Predict Stock Market with Daily Top News

A classification approach with natural language processing in R

Audience

This short blog post is intended for someone who has basic understanding of the natural language processing algorithm word2vec, in addition to familiarity with machine learning basics, particularly in classification techniques, and is keen to learn the actual integration of the two in R. We will go over detailed data preparation as well as model optimization. It is also recommended to review this post for a brief introduction on word2vec.

Objective

The objective is to learn how the Dow Jones Industrial Average would be affected by daily popular news on Reddit.

Dataset

The datasets can be found here. The simplified dataset is consisted of daily Dow Jones data and top daily headlines from Reddit WorldNews Channel for the past 8 years. The target variable is Label (0 is down and 1 is up).

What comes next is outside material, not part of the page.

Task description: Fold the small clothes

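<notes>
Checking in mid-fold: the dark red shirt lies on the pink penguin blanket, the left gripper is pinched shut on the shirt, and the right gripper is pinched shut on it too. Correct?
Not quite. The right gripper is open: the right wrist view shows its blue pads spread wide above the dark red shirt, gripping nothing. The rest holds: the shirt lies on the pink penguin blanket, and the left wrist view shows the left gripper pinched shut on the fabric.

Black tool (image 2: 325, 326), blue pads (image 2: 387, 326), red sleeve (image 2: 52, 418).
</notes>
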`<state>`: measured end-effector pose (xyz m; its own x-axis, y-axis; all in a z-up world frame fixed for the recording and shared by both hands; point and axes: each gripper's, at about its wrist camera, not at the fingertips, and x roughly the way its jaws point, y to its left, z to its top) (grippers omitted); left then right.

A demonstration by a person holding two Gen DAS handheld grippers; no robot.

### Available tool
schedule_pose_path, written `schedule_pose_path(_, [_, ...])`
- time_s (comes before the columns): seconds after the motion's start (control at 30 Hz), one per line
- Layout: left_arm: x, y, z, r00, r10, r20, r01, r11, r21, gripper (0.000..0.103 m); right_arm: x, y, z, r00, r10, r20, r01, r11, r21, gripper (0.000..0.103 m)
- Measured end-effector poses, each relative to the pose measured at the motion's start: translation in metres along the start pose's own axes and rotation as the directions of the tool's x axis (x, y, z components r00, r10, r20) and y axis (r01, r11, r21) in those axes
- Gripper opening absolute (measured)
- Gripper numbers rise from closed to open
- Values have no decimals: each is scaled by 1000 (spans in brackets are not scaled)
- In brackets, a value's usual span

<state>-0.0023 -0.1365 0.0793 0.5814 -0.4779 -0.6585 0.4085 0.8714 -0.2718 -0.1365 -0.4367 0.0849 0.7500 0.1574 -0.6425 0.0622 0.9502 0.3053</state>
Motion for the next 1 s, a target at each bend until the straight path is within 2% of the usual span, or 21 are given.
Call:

Screenshot of the stock news data set

Approach

We will use the word2vec algorithm to first create word vectors of 100 dimensions on all the headlines. We will then transform the headlines into sentence vectors by averaging the word vectors that every sentence is consisted of. Finally we will use a variety of classification algorithms to predict whether Dow Jones Industrial Average would go up or down.

Data Preparation

1…Remove undesired characters , including punctuations and upper cases

2…Remove English stop words such as “i,” “my,” “myself”

Screenshot of the data set with unwanted features removed

3…Input cleaned headlines into word2vec model to obtain word vectors

Screenshot of the word vectors generated from cleaned headlines

4…Apply and average word vectors to all headlines

5…Return 2-dimension vector representations on headlines using t-SNE

6…Create dataset with target variable and 2-dimension vectors

Screenshot of the finished data set

Model Evaluation

Here we will use the caret package in R to evaluate the prediction accuracy on a variety of algorithms, including CART (rpart), logistic regression (glm), linear discriminate analysis (LDA), k-Nearest Neighbors (kNN), Support Vector Machine.with Radial Basis Function (svmRadial), and eXtreme Gradient Boosting (xgbLinear).

It is observed that all algorithms above have unsatisfying performance, with close to 50% accuracy and poor Kappa values. However, SVM with the Radial Basis Function kernel tends to perform better than other algorithms, with a 95% confidence interval on accuracy between 51% and 55%.

Performance on various classification algorithms

As a result, we will explore a few optimization options.

Performance Optimization

1…Stacking Multiple Models

We will first try to stack all the models to see if performance will improve.

Unfortunately, not much improvement is observed.

2…Averaging All Headlines

Instead of treating top headlines as individual variables, we will combine all headlines to create one set of 2-dimension vector.

Performance on the algorithms with averaged headlines

A slight increase of 0.1% in mean accuracy is observed in SVM algorithm.

3…Shifting Target Variable

We will try shifting the target variable back 1–7 days, as daily news may have lagged effects on stock performance. Alternatively, we can also shift the target variable forward a couple of days, however, this approach will contradict with the objective of predicting stock marketing performance using daily top news.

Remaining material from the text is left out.